> **TO DO**
Restate all entries word for word, minus pictures.

Top of GIVEN RECORDS

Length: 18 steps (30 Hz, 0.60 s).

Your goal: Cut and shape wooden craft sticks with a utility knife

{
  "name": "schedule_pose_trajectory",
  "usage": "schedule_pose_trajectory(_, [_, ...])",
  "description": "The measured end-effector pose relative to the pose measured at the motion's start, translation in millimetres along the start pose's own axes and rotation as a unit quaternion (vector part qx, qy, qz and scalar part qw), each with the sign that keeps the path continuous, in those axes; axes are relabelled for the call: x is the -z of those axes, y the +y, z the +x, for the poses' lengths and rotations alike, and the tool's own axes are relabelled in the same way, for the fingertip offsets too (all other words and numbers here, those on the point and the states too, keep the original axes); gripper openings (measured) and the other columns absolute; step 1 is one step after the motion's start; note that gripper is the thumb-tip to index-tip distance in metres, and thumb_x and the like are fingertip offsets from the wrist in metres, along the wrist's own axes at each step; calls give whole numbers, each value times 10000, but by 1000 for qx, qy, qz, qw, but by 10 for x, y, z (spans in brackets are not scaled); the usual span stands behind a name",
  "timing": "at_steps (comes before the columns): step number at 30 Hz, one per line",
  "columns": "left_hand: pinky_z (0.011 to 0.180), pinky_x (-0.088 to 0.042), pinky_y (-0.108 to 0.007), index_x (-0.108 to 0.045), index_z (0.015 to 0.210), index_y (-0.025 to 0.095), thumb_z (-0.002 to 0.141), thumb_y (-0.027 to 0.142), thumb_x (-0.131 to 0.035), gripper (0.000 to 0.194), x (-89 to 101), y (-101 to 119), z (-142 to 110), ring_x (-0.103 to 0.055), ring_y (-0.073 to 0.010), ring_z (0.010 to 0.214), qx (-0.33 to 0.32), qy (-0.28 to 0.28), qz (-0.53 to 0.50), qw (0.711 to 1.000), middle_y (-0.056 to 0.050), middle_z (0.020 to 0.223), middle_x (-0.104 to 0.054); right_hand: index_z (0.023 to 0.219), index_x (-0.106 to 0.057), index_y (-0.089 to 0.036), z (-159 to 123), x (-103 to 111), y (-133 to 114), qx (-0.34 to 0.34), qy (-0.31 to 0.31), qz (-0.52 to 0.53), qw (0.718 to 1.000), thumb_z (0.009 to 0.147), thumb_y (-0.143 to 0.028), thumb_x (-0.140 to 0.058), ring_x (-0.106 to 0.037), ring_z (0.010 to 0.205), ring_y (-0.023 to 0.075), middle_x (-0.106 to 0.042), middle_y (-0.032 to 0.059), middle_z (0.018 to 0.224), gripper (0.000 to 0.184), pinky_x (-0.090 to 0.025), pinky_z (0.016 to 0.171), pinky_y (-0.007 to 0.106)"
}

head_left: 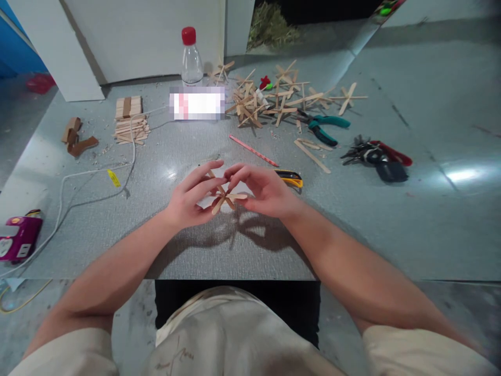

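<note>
Left hand (pixel 191 197) and right hand (pixel 261 190) grip stick star (pixel 225 197) (fingers curled); near table (pixel 117 256) edge lies bare.

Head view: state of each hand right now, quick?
Left hand: holding the pale wooden stick star.
Right hand: fingers curled at its right side; firm grip cannot be told.

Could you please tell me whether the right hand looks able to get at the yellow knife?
Probably yes: the knife lies close by the right hand, which partly hides it, and nothing shows on top. The hand is busy at the stick star, though, and would likely have to leave it.
</note>
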State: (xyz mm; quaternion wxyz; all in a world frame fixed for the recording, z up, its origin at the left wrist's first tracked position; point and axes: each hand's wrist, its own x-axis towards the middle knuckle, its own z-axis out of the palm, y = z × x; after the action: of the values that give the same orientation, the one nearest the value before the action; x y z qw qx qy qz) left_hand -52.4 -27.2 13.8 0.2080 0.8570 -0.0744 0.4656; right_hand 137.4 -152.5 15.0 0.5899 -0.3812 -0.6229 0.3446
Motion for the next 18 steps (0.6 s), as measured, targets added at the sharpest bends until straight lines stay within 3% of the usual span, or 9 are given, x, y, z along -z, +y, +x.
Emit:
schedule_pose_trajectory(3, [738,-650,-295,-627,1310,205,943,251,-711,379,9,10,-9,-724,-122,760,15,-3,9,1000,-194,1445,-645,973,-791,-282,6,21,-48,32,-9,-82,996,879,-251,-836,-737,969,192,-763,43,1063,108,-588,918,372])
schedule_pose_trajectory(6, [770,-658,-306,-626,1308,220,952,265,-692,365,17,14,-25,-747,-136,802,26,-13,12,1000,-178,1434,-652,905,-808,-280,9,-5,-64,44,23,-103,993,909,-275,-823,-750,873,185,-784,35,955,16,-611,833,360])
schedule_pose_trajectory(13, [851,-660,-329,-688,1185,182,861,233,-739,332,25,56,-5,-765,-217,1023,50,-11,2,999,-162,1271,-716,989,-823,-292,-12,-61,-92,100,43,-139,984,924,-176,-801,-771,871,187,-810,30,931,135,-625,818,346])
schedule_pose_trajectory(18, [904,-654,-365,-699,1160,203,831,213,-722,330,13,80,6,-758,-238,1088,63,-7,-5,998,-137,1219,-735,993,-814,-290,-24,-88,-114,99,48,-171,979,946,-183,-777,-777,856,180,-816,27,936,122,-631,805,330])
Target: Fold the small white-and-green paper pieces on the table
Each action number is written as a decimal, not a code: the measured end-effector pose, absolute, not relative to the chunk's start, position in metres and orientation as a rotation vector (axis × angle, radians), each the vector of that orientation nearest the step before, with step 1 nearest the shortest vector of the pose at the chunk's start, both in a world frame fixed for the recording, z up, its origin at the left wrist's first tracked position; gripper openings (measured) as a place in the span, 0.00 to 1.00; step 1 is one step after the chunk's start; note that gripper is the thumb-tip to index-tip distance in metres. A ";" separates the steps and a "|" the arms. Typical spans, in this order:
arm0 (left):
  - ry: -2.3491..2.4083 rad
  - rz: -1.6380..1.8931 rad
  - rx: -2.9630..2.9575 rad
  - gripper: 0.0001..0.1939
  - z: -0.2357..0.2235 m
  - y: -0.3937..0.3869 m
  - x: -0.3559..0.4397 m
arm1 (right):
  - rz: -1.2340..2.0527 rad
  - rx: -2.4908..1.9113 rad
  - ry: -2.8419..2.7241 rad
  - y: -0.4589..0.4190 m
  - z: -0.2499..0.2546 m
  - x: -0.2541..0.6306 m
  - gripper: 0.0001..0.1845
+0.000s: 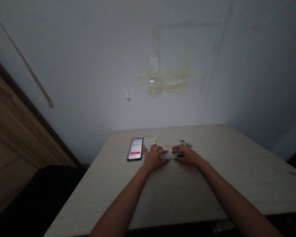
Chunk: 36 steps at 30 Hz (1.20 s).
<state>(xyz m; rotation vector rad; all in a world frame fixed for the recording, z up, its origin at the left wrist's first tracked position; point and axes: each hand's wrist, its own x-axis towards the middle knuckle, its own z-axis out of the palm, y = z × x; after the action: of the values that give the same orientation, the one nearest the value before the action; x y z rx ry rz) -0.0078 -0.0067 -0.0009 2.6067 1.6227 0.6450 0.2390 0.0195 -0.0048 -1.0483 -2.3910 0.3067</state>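
Right of the phone on the table, a small printed card lies between the left hand and right hand, touching both; whether either grip is clenched cannot be told. Just beside the phone: a leaflet.

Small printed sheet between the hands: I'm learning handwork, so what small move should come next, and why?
Perhaps press the printed sheet lightly against the table, to steady it: the left hand and right hand appear to meet it from opposite sides.
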 end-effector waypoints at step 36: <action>1.621 0.678 2.551 0.16 0.010 -0.008 -0.003 | 0.429 -1.116 -2.220 0.021 0.003 0.238 0.10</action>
<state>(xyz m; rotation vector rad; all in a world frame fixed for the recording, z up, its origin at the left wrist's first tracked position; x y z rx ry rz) -0.0034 -0.0076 0.0097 2.5512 1.6207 0.6781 0.2376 0.0207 0.0028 -1.1156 -2.2195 0.4286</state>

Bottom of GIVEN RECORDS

> **TASK ANSWER**
Length: 18 steps (30 Hz, 0.60 s).

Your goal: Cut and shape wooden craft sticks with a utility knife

{
  "name": "schedule_pose_trajectory",
  "usage": "schedule_pose_trajectory(_, [_, ...])",
  "description": "The measured end-effector pose relative to the pose measured at the motion's start, translation in millimetres along the start pose's own axes and rotation as a unit quaternion (vector part qx, qy, qz and scalar part qw), each with the sign that keeps the path continuous, in those axes; axes are relabelled for the call: x is the -z of those axes, y the +y, z the +x, for the poses' lengths and rotations alike, and the tool's own axes are relabelled in the same way, for the fingertip offsets too (all other words and numbers here, those on the point and the states too, keep the original axes); gripper openings (measured) and the other columns absolute; step 1 is one step after the motion's start; note that gripper is the thumb-tip to index-tip distance in metres, and thumb_x and the like are fingertip offsets from the wrist in metres, along the wrist's own axes at each step; calls give whole numbers, each value times 10000, but by 1000 for qx, qy, qz, qw, but by 10 for x, y, z (spans in brackets are not scaled); the usual span stands behind a name",
  "timing": "at_steps (comes before the columns): step number at 30 Hz, one per line",
  "columns": "left_hand: pinky_z (0.011 to 0.180), pinky_x (-0.088 to 0.042), pinky_y (-0.108 to 0.007), index_x (-0.108 to 0.045), index_z (0.015 to 0.210), index_y (-0.025 to 0.095), thumb_z (-0.002 to 0.141), thumb_y (-0.027 to 0.142), thumb_x (-0.131 to 0.035), gripper (0.000 to 0.194), x (-89 to 101), y (-101 to 119), z (-142 to 110), ring_x (-0.103 to 0.055), ring_y (-0.073 to 0.010), ring_z (0.010 to 0.214), qx (-0.33 to 0.32), qy (-0.28 to 0.28), qz (-0.53 to 0.50), qw (0.711 to 1.000), middle_y (-0.056 to 0.050), middle_z (0.020 to 0.223), middle_x (-0.104 to 0.054); right_hand: index_z (0.023 to 0.219), index_x (-0.106 to 0.057), index_y (-0.089 to 0.036), z (-159 to 123), x (-103 to 111), y (-133 to 114), qx (-0.34 to 0.34), qy (-0.31 to 0.31), qz (-0.52 to 0.53), qw (0.718 to 1.000), thumb_z (0.009 to 0.147), thumb_y (-0.143 to 0.028), thumb_x (-0.140 to 0.058), ring_x (-0.106 to 0.037), ring_z (0.010 to 0.205), ring_y (-0.023 to 0.075), middle_x (-0.106 to 0.042), middle_y (-0.032 to 0.059), middle_z (0.018 to 0.224), gripper (0.000 to 0.184), pinky_x (-0.090 to 0.025), pinky_z (0.016 to 0.171), pinky_y (-0.007 to 0.106)"
}

head_left: 

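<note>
Left hand (pixel 191 197) and right hand (pixel 261 190) grip stick star (pixel 225 197) (fingers curled); near table (pixel 117 256) edge lies bare.

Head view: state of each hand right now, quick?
Left hand: holding the pale wooden stick star.
Right hand: fingers curled at its right side; firm grip cannot be told.

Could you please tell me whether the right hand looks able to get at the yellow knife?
Probably yes: the knife lies close by the right hand, which partly hides it, and nothing shows on top. The hand is busy at the stick star, though, and would likely have to leave it.
</note>
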State: (xyz mm; quaternion wxyz; all in a world frame fixed for the recording, z up, its origin at the left wrist's first tracked position; point and axes: each hand's wrist, its own x-axis towards the middle knuckle, its own z-axis out of the palm, y = z × x; after the action: of the values that give the same orientation, the one nearest the value before the action; x y z qw qx qy qz) left_hand -52.4 -27.2 13.8 0.2080 0.8570 -0.0744 0.4656; right_hand 137.4 -152.5 15.0 0.5899 -0.3812 -0.6229 0.3446
Motion for the next 18 steps (0.6 s), as measured, targets added at the sharpest bends until straight lines stay within 3% of the usual span, or 9 are given, x, y, z along -z, +y, +x.
Emit:
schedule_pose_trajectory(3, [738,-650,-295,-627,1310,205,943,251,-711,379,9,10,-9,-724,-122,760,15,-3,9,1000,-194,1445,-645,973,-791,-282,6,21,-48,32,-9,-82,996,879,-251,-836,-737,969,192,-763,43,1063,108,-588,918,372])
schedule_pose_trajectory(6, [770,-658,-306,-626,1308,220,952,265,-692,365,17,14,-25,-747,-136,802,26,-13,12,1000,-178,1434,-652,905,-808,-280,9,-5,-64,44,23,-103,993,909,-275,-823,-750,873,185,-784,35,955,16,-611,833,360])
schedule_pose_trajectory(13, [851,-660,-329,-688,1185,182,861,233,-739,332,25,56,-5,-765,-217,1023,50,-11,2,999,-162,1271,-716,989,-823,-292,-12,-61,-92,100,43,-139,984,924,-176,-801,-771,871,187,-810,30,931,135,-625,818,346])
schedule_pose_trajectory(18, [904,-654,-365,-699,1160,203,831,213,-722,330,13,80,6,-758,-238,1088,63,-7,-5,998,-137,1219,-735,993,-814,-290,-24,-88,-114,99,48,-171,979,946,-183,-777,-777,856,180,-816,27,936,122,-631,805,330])
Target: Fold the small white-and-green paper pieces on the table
Each action number is written as a decimal, not a code: the measured end-effector pose, absolute, not relative to the chunk's start, position in metres and orientation as a rotation vector (axis × angle, radians), each the vector of that orientation nearest the step before, with step 1 nearest the shortest vector of the pose at the chunk's start, both in a world frame fixed for the recording, z up, its origin at the left wrist's first tracked position; gripper openings (measured) as a place in the span, 0.00 to 1.00; step 1 is one step after the chunk's start; note that gripper is the thumb-tip to index-tip distance in metres. A ";" separates the steps and a "|" the arms. Typical spans, in this order:
arm0 (left):
  - ry: -2.3491..2.4083 rad
  - rz: -1.6380..1.8931 rad
  - rx: -2.9630..2.9575 rad
  - gripper: 0.0001..0.1939
  - z: -0.2357..0.2235 m
  - y: -0.3937..0.3869 m
  - x: -0.3559..0.4397 m
arm1 (right):
  - rz: -1.2340..2.0527 rad
  - rx: -2.4908..1.9113 rad
  - ry: -2.8419..2.7241 rad
  - y: -0.4589..0.4190 m
  - z: -0.2499..0.2546 m
  - x: -0.2541..0.6306 m
  - gripper: 0.0001..0.1845
+0.000s: 
Chunk: 36 steps at 30 Hz (1.20 s).
<state>(xyz m; rotation vector rad; all in a world frame fixed for the recording, z up, its origin at the left wrist's first tracked position; point and axes: each hand's wrist, its own x-axis towards the middle knuckle, its own z-axis out of the palm, y = z × x; after the action: of the values that give the same orientation, the one nearest the value before the action; x y z rx ry rz) -0.0078 -0.0067 -0.0009 2.6067 1.6227 0.6450 0.2390 0.0195 -0.0048 -1.0483 -2.3910 0.3067</state>
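Right of the phone on the table, a small printed card lies between the left hand and right hand, touching both; whether either grip is clenched cannot be told. Just beside the phone: a leaflet.

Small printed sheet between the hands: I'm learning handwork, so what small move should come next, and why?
Perhaps press the printed sheet lightly against the table, to steady it: the left hand and right hand appear to meet it from opposite sides.
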 end-effector waypoints at step 36: <action>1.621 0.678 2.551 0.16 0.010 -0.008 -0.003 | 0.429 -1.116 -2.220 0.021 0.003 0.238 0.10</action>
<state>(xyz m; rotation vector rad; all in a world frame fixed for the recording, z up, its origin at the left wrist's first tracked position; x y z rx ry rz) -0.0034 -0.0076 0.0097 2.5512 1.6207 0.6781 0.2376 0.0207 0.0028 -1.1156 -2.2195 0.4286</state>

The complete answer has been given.